The most basic approach is this: at a minimum, change your expectations but maybe even lower them. Your frustration is the result of unmet expectations. You expect (maybe want?) more from him. He is not providing it. The only way, within your control, to improve the situation is to lower your expectations.

So Paul has 15 years of experience and he's a senior developer. One thing that I do, as a senior developer, is ask my team questions that I can probably find on Google. Why? Because I expect that my question my be shared by other team members and an answer posted to the group will help more people than me. I've noticed that inexperienced but very sharp developers lose patience with this approach, while the more junior developers are sincerely grateful, since they want to avoid the embarrassment of asking an "obvious question." So I will expect the smarter ones to tolerate it, for the benefit of the team.
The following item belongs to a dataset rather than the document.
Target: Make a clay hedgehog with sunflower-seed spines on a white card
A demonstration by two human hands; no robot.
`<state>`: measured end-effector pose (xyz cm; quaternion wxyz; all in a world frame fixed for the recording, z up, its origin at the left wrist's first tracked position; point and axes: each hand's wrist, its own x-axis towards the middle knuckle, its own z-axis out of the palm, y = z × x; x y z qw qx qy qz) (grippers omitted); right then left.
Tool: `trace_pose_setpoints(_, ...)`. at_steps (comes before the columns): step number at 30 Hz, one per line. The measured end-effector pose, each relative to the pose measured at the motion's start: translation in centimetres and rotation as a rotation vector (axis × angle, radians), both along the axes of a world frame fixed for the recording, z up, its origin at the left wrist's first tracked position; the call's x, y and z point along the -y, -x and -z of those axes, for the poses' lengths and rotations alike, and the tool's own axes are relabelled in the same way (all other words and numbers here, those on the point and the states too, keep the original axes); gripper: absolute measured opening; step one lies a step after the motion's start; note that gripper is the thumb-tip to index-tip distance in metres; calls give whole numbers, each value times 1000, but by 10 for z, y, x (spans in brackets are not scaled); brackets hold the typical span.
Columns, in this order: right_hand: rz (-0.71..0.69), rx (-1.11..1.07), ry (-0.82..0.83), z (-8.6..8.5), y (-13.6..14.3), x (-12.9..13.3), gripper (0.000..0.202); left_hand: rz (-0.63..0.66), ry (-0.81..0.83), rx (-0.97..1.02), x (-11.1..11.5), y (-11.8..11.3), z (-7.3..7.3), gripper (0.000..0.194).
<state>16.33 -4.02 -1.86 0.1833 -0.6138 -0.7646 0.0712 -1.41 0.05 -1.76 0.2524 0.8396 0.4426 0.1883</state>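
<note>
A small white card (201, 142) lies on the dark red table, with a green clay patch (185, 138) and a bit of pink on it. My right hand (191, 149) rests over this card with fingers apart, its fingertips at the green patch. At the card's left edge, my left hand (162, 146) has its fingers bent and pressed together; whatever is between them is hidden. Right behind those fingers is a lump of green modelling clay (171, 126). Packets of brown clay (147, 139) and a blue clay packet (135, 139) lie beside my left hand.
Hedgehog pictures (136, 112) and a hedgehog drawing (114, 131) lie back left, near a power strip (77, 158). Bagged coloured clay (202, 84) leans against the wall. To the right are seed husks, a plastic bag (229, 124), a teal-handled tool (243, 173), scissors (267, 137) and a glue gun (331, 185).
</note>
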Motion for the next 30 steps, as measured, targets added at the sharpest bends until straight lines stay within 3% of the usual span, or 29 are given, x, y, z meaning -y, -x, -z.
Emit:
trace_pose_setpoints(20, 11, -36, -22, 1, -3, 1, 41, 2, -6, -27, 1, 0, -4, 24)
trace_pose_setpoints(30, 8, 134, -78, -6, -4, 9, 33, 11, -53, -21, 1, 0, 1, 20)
Usually I will even speak to them about this, if it seems to really wear on their nerves. Perhaps he will do this?? Probably not, because...

As for errors, those mistakes are the result of immaturity. He may be senior, but he seems to still act like a hot-shot junior staff trying to prove he's a "rockstar" developer that doesn't need to follow rules or really pay attention to feedback. It's possible he's embarrassed, but most likely he would improve if he were.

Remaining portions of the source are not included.